3. Beschwerdeverfahren
Die Unternehmen haben nach § 8 des Lieferkettensorgfaltspflichtengesetzes dafür zu sorgen, dass ein angemessenes unternehmensinternes Beschwerdeverfahren eingerichtet wird. Das Beschwerdeverfahren ermöglicht Personen, auf menschenrechtliche oder umweltbezogene Risiken sowie auf Verletzungen menschenrechtsbezogener oder umweltbezogener Pflichten hinzuweisen, die durch das wirtschaftliche Handeln eines Unternehmens im eigenen Geschäftsbereich oder eines unmittelbaren Zulieferers entstanden sind, und soll in der gesamten Lieferkette zugänglich sein. Alternativ können sich Unternehmen an einem entsprechenden externen Beschwerdeverfahren beteiligen. Die praktische Umsetzung des Beschwerdeverfahrens wird zum einen die Implementierung des Beschwerdeverfahrens im Unternehmen und zum zweiten notwendige Schulungsmaßnahmen der Mitarbeiter zur Folge haben.
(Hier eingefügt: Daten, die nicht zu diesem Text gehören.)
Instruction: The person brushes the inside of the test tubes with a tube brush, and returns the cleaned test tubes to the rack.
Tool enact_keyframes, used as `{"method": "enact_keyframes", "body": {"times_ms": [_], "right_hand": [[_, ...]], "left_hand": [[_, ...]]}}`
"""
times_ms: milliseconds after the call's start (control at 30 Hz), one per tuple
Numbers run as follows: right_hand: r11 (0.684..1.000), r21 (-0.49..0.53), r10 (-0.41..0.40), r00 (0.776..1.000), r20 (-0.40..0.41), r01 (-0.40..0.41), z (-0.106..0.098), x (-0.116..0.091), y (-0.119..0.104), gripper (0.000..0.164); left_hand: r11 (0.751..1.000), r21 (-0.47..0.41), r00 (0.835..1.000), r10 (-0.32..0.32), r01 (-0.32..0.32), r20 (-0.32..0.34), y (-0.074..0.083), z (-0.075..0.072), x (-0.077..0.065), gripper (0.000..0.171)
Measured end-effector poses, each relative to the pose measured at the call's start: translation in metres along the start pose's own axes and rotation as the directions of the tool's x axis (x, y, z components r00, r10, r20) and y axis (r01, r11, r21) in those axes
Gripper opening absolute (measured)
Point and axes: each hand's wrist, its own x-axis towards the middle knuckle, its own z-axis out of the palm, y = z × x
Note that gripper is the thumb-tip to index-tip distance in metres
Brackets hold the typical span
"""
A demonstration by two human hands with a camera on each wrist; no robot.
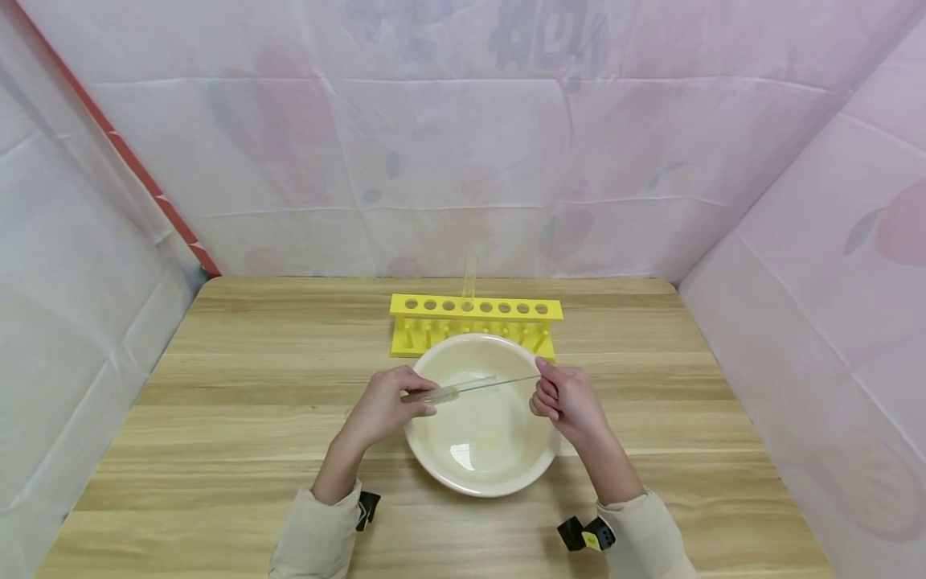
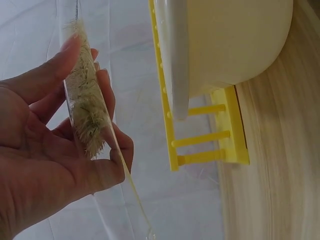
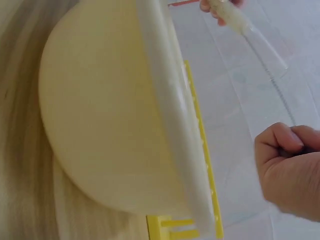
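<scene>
Over the cream basin point(image 1: 483, 487), my left hand point(image 1: 383, 406) grips a clear glass test tube point(image 3: 269, 52), slanted with its mouth toward the right. Inside the tube sits the pale bristle head of a test tube brush point(image 2: 89, 112); in the left wrist view it lies between thumb and fingers, behind the glass. The brush's thin twisted wire point(image 1: 501, 383) comes out of the mouth. My right hand point(image 1: 569, 402) pinches the wire near its far end, other fingers curled. A bright reflection shows inside the basin.
Just behind the basin stands a yellow test tube rack point(image 1: 514, 307), its lower front partly hidden by the rim. One upright clear test tube point(image 1: 470, 277) stands in it. The wooden table point(image 1: 289, 434) is bounded by pale patterned sheets point(image 1: 463, 161) at back and sides.
</scene>
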Motion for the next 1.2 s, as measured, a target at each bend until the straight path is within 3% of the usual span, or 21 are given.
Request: {"method": "enact_keyframes", "body": {"times_ms": [100,233,367,500,600,700,833,900,1033,1200], "right_hand": [[0.995,-0.03,-0.092,0.995,0.023,0.093,-0.002,-0.001,0.003,0.053],[0.97,-0.053,-0.233,0.967,0.098,0.239,-0.005,-0.001,0.008,0.053],[0.951,-0.04,-0.298,0.943,0.147,0.307,-0.008,-0.002,0.012,0.052],[0.957,-0.051,-0.279,0.954,0.107,0.285,-0.008,-0.004,0.013,0.052],[0.981,-0.055,-0.188,0.982,-0.007,0.187,-0.005,-0.004,0.011,0.053],[0.998,-0.01,-0.055,0.991,-0.119,0.054,-0.003,-0.004,0.009,0.055],[0.998,0.048,0.039,0.989,-0.143,-0.032,-0.003,-0.004,0.006,0.054],[0.999,0.045,0.031,0.992,-0.119,-0.025,-0.005,-0.004,0.005,0.054],[0.998,0.01,-0.06,0.996,-0.058,0.061,-0.01,-0.004,0.007,0.053],[0.978,-0.035,-0.205,0.979,0.025,0.205,-0.015,-0.003,0.011,0.051]], "left_hand": [[1.0,-0.021,1.0,0.012,-0.011,0.014,0.0,-0.002,-0.001,0.022],[0.999,-0.043,0.999,0.007,-0.006,0.035,0.0,-0.004,-0.002,0.022],[0.999,-0.046,0.999,-0.01,0.012,0.045,0.0,-0.005,-0.003,0.022],[0.999,-0.034,0.999,-0.022,0.023,0.033,0.001,-0.005,-0.004,0.022],[1.0,-0.014,0.999,-0.026,0.027,0.02,0.001,-0.004,-0.003,0.022],[1.0,0.007,1.0,-0.029,0.029,0.009,0.0,-0.002,-0.003,0.022],[0.999,0.019,1.0,-0.029,0.029,0.008,-0.002,0.0,-0.003,0.021],[0.999,0.015,0.999,-0.031,0.03,0.013,-0.003,0.0,-0.003,0.021],[1.0,-0.001,0.999,-0.026,0.026,0.029,-0.002,-0.003,-0.004,0.021],[1.0,-0.02,0.999,-0.011,0.012,0.049,-0.001,-0.007,-0.005,0.021]]}}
Hierbei entstehen Mitbestimmungsrechte des Betriebsrates nach § 87 Abs. 1 Nr. 1 und Nr. 6 BetrVG.
Bei Mitbestimmungsrechten nach § 87 Abs. 1 BetrVG ist der Arbeitgeber verpflichtet, vor der Umsetzung, die Zustimmung des Betriebsrats einzuholen. Dem Betriebsrat kann bei einem Verstoß gegen die Mitbestimmungsrechte nach § 87 Abs. 1 Nr. 1 und Nr. 6 BetrVG ein Unterlassungsanspruch zustehen, der auch im einstweiligen Verfügungsverfahren geltend gemacht werden kann.
Bewertung
Die Regelung zu dem Beschwerdeverfahren nach § 8 des Lieferkettensorgfaltspflichtengesetzes führt zwar theoretisch nur zu Mitbestimmungsrechten des Betriebsrates in den zwei abgrenzbaren Themen der Implementierung des Beschwerdeverfahrens und der Schulung der Mitarbeiter. Praktisch sind aber sowohl bei der Implementierung des Beschwerdeverfahrens als auch bei der notwendigen Schulung der Mitarbeiter alle weiteren Pflichten des Unternehmens aus dem Lieferkettensorgfaltspflichtengesetz in Betracht zu ziehen. Dem Betriebsrat steht damit zumindest als mittelbare Folge ein weitergehendes Mitbestimmungsrecht bezüglich der Sorgfaltspflichten zu, wenn ein Zusammenhang mit den Mitbestimmungsrechten im Rahmen des Beschwerdeverfahrens besteht.
Fazit
Das Lieferkettensorgfaltspflichtgesetz tangiert das BetrVG an einigen Stellen. Die Mitbestimmung des Betriebsrates wird sich praktisch auf das Beschwerdeverfahren konzentrieren, da der Betriebsrat hier zustimmen muss. Sowohl bei der Implementierung des Beschwerdeverfahrens unternehmensintern als auch bei den Schulungsmaßnahmen der Mitarbeiter steht dem Betriebsrat ein Mitbestimmungsrecht zu. Diese zwei Mitbestimmungsrechte vermitteln dem Betriebsrat eine mittelbare Kontrolle der Umsetzung der Sorgfaltspflichten. Denn zur Implementierung des Beschwerdeverfahrens und zur Umsetzung von Schulungsmaßnahmen spielen die Pflichten des Unternehmens wie etwa die Risikoanalyse, die Prävention und Abgabe einer Grundsatzerklärung und die Dokumentations- und Berichtspflicht des Unternehmens eine bedeutende Rolle.